Dalam perkara dugaan korupsi LPEI 2013-2019, penyidik telah menyita berbagai aset yang nilainya diperkirakan mencapai Rp 2,07 triliun dari tersangka Johan Darsono dan Suyono. Aset tersebut antara lain 8 bidang tanah di Kabupaten Banyuwangi, Jawa Timur; 4 mesin dan peralatan PT Kertas Basuki Rachmat; serta 76 bidang tanah ataupun bangunan yang tersebar di Jawa Tengah dan Kalimantan Tengah.
Perkara tersebut diduga terjadi karena LPEI dalam pembiayaan ekspor nasional telah memberikan pembiayaan kepada para debitor tanpa melalui prinsip tata kelola perusahaan yang baik. LPEI diduga memberikan fasilitas pembiayaan tanpa melalui prinsip tata kelola perusahaan yang baik kepada delapan grup usaha yang terdiri atas 27 perusahaan.
Terjadi kerugian keuangan negara sebesar Rp 2,6 triliun yang berasal dari pembiayaan yang diberikan kepada Grup Johan Darsono yang terdiri atas 12 perusahaan dan Grup Walet yang terdiri atas tiga perusahaan.
Dalam perkara dugaan korupsi LPEI 2013-2019, penyidik telah menyita berbagai aset yang nilainya diperkirakan mencapai Rp 2,07 triliun dari tersangka Johan Darsono dan Suyono.
Pemulihan kerugian
Secara terpisah, pengajar dari Fakultas Hukum Universitas Trisakti, Abdul Fickar Hadjar, berpandangan, dalam penanganan kasus tindak pidana korupsi, aparat penegak hukum mesti memiliki paradigma bahwa penegakan hukum yang dilakukan bertujuan untuk memulihkan kerugian negara. Maka, kerja yang dilakukan diarahkan untuk mengejar aset-aset yang dicuri oleh pelaku kejahatan.
Ahli hukum pidana dari Universitas Trisakti, Abdul Fickar Hadjar
Namun, paradigma itu dinilai masih belum menjadi dasar penindakan perkara korupsi di seluruh jajaran kejaksaan. Sebab, penyitaan aset dilakukan hanya sebatas sebagai barang bukti.

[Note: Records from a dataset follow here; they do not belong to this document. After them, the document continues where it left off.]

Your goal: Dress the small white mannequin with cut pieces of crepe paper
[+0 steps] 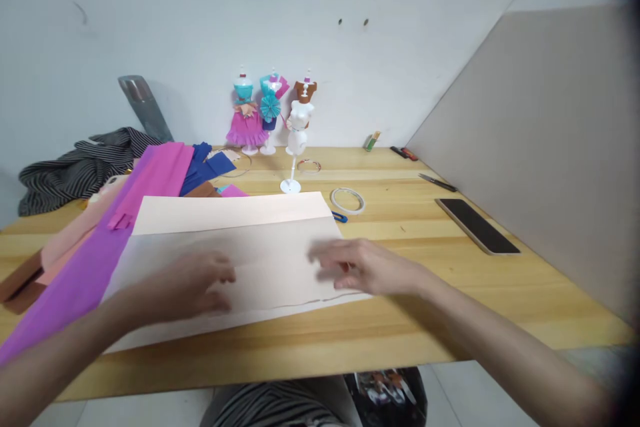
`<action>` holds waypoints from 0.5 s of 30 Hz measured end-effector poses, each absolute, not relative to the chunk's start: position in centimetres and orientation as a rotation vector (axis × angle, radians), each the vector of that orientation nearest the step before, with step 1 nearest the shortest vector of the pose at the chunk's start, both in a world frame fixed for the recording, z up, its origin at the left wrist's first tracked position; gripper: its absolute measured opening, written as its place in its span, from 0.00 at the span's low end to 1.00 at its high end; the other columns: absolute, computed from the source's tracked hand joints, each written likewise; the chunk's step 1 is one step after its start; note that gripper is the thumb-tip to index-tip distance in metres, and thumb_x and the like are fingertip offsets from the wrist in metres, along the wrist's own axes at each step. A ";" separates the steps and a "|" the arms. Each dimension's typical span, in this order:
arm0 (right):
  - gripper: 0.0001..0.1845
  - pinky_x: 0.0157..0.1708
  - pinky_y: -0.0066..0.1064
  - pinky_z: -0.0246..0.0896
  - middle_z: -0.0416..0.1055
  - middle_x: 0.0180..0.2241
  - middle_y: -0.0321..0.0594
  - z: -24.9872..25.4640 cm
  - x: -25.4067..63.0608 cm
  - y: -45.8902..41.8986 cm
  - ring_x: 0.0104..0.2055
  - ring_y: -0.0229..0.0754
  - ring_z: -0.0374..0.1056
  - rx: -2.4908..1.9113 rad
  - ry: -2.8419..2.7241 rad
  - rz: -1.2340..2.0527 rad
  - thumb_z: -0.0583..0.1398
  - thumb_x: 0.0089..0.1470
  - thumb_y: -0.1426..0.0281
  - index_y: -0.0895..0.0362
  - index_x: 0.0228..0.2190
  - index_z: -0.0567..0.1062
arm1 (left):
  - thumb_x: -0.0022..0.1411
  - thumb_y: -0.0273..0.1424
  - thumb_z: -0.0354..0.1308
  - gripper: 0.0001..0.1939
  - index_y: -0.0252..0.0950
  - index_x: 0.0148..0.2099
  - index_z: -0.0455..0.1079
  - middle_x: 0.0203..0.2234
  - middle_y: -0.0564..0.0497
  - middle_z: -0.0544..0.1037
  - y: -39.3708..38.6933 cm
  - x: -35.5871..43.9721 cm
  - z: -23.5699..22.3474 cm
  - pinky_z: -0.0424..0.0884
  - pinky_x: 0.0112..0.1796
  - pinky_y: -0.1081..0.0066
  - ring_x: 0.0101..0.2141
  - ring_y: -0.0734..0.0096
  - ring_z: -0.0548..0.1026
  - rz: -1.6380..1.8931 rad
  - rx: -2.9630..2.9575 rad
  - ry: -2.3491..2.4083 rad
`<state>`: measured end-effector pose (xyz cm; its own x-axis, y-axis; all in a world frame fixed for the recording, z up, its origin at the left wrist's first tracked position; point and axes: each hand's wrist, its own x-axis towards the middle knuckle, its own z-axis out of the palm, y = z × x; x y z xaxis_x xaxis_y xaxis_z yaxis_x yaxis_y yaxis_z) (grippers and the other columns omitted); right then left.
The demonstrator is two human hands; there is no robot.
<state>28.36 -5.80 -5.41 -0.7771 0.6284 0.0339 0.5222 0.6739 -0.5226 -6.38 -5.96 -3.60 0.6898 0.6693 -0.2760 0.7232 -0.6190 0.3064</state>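
A large white sheet of paper lies on the table, with a pale, greyish-pink sheet spread over most of it. My left hand is above the left half of the pale sheet, its thumb apart from the curved fingers and nothing between them. Over the right edge of that sheet is my right hand, fingers loosely bent and thumb apart, also holding nothing. Both hands are somewhat blurred, and I cannot tell whether they touch the paper.
Purple crepe paper, a striped cloth and blue pieces lie left. Small dress forms stand behind, including a bare white one. A tape roll, blue cutter, black pen and phone lie right.
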 end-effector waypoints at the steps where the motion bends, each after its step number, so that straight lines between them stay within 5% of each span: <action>1: 0.11 0.36 0.31 0.61 0.72 0.41 0.44 -5.5 28.5 -7.0 0.38 0.41 0.67 -0.909 -2.706 0.748 0.62 0.53 0.68 0.58 0.40 0.73 | 0.57 0.31 0.57 0.09 0.41 0.42 0.72 0.39 0.50 0.76 -7.3 -6.7 -4.0 0.65 0.37 0.68 0.39 0.63 0.74 -0.195 2.510 1.077; 4: 0.10 0.39 0.34 0.62 0.70 0.39 0.44 -6.3 28.7 -9.0 0.41 0.44 0.66 -0.993 -2.738 0.681 0.61 0.52 0.73 0.58 0.38 0.71 | 0.53 0.27 0.59 0.07 0.40 0.37 0.70 0.39 0.49 0.74 -9.7 -7.1 -5.6 0.65 0.36 0.66 0.37 0.62 0.72 -0.247 2.550 1.098; 6: 0.04 0.37 0.33 0.61 0.69 0.36 0.43 -6.9 28.7 -9.3 0.38 0.43 0.64 -1.025 -2.728 0.646 0.57 0.54 0.77 0.57 0.33 0.71 | 0.56 0.24 0.55 0.06 0.38 0.36 0.68 0.38 0.48 0.74 -10.0 -7.1 -6.6 0.65 0.35 0.66 0.37 0.62 0.72 -0.262 2.584 1.112; 9: 0.09 0.36 0.31 0.59 0.67 0.33 0.41 -7.3 28.7 -8.9 0.36 0.40 0.63 -1.022 -2.698 0.659 0.52 0.56 0.78 0.57 0.27 0.68 | 0.60 0.20 0.45 0.12 0.38 0.33 0.68 0.35 0.47 0.74 -9.4 -7.2 -7.3 0.64 0.34 0.66 0.34 0.65 0.72 -0.294 2.621 1.104; 15: 0.08 0.27 0.27 0.52 0.63 0.24 0.34 -6.6 29.3 -7.9 0.26 0.35 0.57 -1.148 -2.445 0.966 0.54 0.55 0.75 0.57 0.24 0.66 | 0.65 0.30 0.46 0.10 0.39 0.37 0.69 0.33 0.49 0.75 -8.5 -8.0 -5.3 0.64 0.35 0.67 0.35 0.64 0.73 -0.262 2.505 1.155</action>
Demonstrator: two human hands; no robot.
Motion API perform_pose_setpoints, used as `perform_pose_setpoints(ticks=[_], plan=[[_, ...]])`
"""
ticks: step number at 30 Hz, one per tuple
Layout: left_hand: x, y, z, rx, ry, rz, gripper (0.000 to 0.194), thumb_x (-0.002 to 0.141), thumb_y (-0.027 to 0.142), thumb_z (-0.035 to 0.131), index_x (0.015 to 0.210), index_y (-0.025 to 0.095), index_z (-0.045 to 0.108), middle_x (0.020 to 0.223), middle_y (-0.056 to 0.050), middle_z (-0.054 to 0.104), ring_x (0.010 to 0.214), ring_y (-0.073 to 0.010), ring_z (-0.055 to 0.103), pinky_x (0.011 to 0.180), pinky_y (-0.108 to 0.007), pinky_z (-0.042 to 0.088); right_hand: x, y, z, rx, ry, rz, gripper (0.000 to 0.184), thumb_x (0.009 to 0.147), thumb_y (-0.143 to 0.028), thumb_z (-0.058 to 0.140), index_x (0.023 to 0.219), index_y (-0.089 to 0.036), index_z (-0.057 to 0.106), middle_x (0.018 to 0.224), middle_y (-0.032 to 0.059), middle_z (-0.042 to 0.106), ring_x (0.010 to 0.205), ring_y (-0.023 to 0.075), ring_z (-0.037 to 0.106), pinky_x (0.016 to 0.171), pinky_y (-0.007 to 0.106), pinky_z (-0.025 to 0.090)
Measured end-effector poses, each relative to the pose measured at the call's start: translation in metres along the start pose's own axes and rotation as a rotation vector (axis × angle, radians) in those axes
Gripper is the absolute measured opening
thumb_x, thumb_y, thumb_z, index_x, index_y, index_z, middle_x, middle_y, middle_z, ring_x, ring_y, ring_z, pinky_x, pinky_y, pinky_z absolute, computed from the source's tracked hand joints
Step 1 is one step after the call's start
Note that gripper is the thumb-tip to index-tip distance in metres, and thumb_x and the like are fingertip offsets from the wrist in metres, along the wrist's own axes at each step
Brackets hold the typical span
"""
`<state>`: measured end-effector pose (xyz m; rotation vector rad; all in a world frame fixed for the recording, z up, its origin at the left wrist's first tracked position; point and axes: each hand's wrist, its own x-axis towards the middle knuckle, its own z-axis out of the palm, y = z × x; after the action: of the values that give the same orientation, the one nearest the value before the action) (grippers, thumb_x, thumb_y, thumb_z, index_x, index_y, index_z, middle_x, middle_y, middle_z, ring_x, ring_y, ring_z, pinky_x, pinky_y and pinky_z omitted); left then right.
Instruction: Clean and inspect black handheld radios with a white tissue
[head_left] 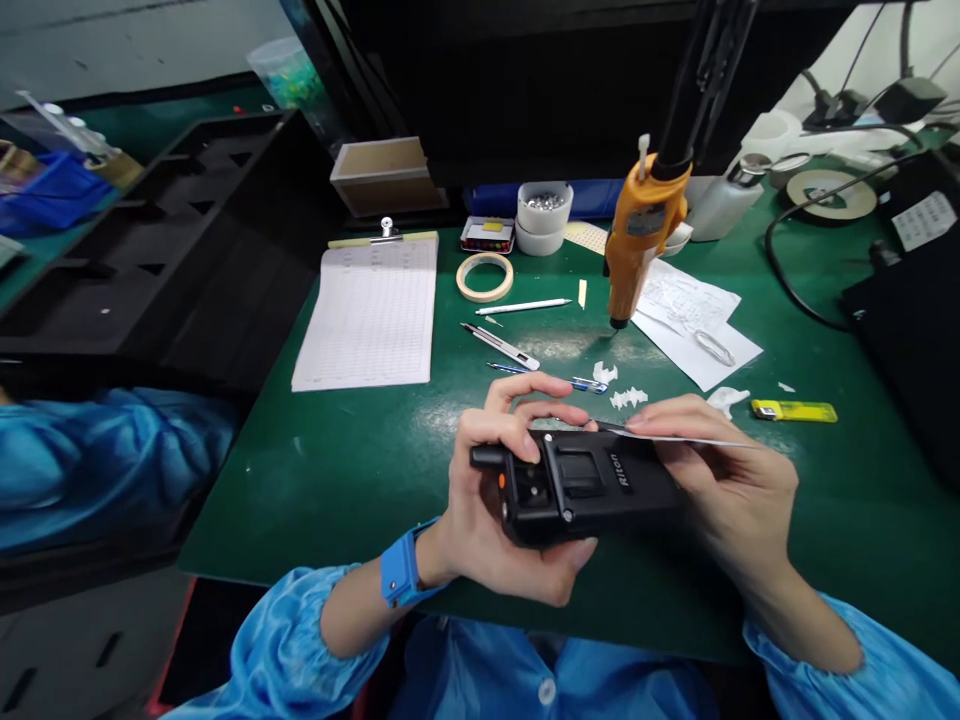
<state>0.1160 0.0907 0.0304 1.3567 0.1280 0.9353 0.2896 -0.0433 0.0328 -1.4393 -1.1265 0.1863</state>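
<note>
A black handheld radio [581, 485] lies sideways above the green mat [360, 480], back face up. My left hand [499, 500] is wrapped round its antenna end, thumb under, fingers over the top edge. My right hand [720, 470] covers the radio's other end and pinches slim metal tweezers [675, 436], whose tip points left to the radio's upper edge. Both wrists wear blue sleeves; a blue strap [401, 567] is on the left wrist.
An orange electric screwdriver [641, 235] hangs over the mat. Behind lie a clipboard with a form [371, 310], a tape ring [485, 276], pens, white scraps [626, 397], a yellow lighter [795, 411], paper sheets [694, 315] and screw cups [544, 208]. A black tray [180, 240] stands left.
</note>
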Motion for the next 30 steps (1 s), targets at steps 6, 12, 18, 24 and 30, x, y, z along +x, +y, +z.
perform_pose_setpoints(ticks=[6,12,18,24,30], plan=[[-0.002,0.005,0.004,-0.023,-0.001,0.014,0.053,0.073,0.005,0.089,0.105,0.029,0.055,0.144,-0.005,0.063,0.125,-0.0289,0.078,0.107,-0.049,0.065,-0.001,0.000,0.001,0.097,0.024,0.113,0.019,0.108,-0.044,0.085,0.098,-0.029,0.092,0.091,0.0061,0.085,0.086,0.0241,0.081,0.082,0.038,0.070],[-0.003,0.007,0.006,0.000,0.001,-0.007,0.053,0.075,0.007,0.090,0.103,0.029,0.051,0.146,-0.005,0.063,0.122,-0.0289,0.081,0.107,-0.050,0.065,-0.001,0.001,0.002,0.137,0.033,0.155,0.012,0.103,-0.038,0.088,0.096,-0.029,0.092,0.091,0.0061,0.086,0.088,0.0243,0.082,0.080,0.036,0.071],[-0.003,0.005,0.003,-0.003,-0.066,-0.020,0.052,0.081,0.006,0.086,0.113,0.032,0.054,0.162,-0.005,0.061,0.147,-0.0326,0.073,0.120,-0.053,0.062,0.000,0.005,0.002,0.252,0.039,0.207,0.008,0.098,-0.039,0.094,0.097,-0.031,0.093,0.094,0.0056,0.087,0.092,0.0248,0.084,0.083,0.036,0.071],[0.007,-0.001,-0.006,-0.050,-0.110,-0.105,0.054,0.082,0.015,0.095,0.113,0.031,0.054,0.133,-0.007,0.082,0.145,-0.0345,0.075,0.115,-0.053,0.067,-0.002,0.012,-0.003,0.243,0.076,0.250,0.013,0.095,-0.041,0.096,0.092,-0.030,0.092,0.090,0.0051,0.085,0.087,0.0251,0.083,0.075,0.034,0.070],[0.015,-0.010,-0.008,-0.346,0.077,-0.378,0.056,0.090,0.038,0.100,0.129,0.028,0.061,0.125,-0.003,0.082,0.114,-0.0304,0.089,0.102,-0.045,0.072,-0.017,0.019,-0.003,0.250,0.036,0.398,0.018,0.098,-0.043,0.095,0.100,-0.027,0.087,0.093,0.0048,0.083,0.074,0.0246,0.078,0.065,0.037,0.068]])
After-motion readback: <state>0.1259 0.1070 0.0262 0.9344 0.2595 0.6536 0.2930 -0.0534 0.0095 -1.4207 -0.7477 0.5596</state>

”Tujuan menyita aset adalah untuk dikembalikan ke negara atau agar aset itu dikembalikan ke masyarakat jika ada masyarakat yang dirugikan. Namun, tampaknya setelah asetnya disita dan pelaku dihukum, kemudian dianggap selesai,” kata Fickar.
Dengan kewenangan dan sumber daya manusia yang dimiliki, menurut dia, kejaksaan mestinya tidak hanya berfungsi sebagai penuntut umum, tetapi juga mengumpulkan aset negara yang sudah dicuri. Oleh karena itu, pencapaian kejaksaan tidak dilihat dari jumlah kasus korupsi yang ditangani, tetapi dari kerugian negara yang berhasil dipulihkan.